EXPRESIÓN NAVIDEÑA

Se olfateaba la inquietud que pululaba en toda la casa. Las prisas del último momento, la familia estaba a punto de llegar, mientras su padre terminaba los retoques de la mesa navideña y la abuela vigilaba el asado.

Paula buscaba con insistencia el secador de pelo para terminar de acicalarse aquella noche, y al entrar en el salón lo encontró sobre la silla de ruedas de su hermano pequeño. Lo había dejado allí al encender las luces del nacimiento, entonces una sombra le abrió los ojos. David no cenaría esa noche en la mesa familiar, de hecho, su madre le estaba dando ya la cena en su cama.

¡De repente! Todo se apagó, el Belén, las flores de Pascua, el mantel rojo ribeteado por una orla dorada, las bandejas de dulces que esperaban su turno en el mueble. Y en esa oscuridad empezó a preguntarse por el sentido auténtico sentido que tenía todo aquello.

Pensó que, María recién parida no tendría mucho apetito, le bastaba la adoración a su hijo, y el niño lo que más necesitaba era calor, San José cuidaría de los dos con amor de padre. Nada concordaba con lo que había en la habitación. Tampoco su Belén, con un manto aterciopelado para la Virgen, la trabajada cuna del niño, o un establo, ¡tal vez! abierto para exhibición de los que sólo observan.
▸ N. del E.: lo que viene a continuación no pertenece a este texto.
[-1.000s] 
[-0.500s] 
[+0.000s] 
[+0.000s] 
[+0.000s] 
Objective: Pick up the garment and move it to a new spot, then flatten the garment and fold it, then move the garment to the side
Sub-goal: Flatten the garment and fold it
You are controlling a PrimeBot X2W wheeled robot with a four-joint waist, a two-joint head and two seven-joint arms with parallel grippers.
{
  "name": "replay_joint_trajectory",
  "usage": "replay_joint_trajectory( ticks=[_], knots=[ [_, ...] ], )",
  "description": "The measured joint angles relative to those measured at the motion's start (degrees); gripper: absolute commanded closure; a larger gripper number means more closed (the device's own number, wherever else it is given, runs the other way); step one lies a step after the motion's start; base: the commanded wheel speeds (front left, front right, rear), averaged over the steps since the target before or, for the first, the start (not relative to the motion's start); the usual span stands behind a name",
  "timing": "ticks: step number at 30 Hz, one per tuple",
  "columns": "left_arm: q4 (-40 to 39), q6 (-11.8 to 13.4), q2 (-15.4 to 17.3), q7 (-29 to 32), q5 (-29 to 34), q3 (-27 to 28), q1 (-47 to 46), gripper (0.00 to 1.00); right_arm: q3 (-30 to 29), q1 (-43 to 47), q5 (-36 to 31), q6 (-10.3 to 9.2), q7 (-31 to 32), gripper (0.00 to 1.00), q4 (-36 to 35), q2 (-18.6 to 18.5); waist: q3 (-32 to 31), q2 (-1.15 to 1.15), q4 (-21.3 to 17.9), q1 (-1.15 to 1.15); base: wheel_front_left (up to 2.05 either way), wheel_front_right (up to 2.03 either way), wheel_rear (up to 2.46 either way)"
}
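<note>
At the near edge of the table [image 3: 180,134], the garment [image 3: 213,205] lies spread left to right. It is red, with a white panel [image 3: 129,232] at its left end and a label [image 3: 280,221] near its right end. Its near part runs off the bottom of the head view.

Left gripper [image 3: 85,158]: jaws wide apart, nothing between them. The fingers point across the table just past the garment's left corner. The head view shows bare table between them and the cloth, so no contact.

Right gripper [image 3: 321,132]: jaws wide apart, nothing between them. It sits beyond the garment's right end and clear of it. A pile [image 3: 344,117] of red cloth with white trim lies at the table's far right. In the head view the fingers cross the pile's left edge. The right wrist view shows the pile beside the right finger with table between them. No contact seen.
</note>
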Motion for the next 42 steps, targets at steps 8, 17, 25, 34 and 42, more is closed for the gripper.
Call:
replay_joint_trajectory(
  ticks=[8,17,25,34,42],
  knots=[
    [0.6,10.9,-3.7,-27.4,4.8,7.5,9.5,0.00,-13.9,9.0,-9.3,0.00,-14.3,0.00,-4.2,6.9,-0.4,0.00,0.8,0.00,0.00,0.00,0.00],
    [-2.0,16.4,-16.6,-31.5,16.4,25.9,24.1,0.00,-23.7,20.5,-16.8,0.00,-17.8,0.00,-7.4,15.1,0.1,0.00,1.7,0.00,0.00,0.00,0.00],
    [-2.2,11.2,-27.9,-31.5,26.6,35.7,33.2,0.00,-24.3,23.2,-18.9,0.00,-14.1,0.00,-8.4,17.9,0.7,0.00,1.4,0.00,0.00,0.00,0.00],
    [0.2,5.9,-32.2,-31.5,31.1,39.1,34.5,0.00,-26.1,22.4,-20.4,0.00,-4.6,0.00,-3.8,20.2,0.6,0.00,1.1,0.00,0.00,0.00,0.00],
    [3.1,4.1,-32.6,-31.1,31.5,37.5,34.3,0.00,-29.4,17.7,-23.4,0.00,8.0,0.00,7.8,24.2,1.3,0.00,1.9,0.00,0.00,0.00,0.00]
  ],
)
Su madre era la única que alimentaba y acompañaba a su hermano aquella noche, en una habitación sin ornamentos, dónde quizás el Niño se disponía a nacer.

Entonces comprendió que a Dios más que observarlo, hay que quererlo. Celebrarlo sí, pero con su materia propia, el amor. Un amor que nos pide entregarlo al prójimo. Taladrar la piel del otro para poner un trocito de la nuestra en él. Porque así nace de nuevo cada año un Dios que busca un sitio en nuestro regazo, un hueco en un corazón abierto, lo demás es ruido, envoltorio de una caja que debemos procurar tener siempre llena con la plenitud de nuestra vida.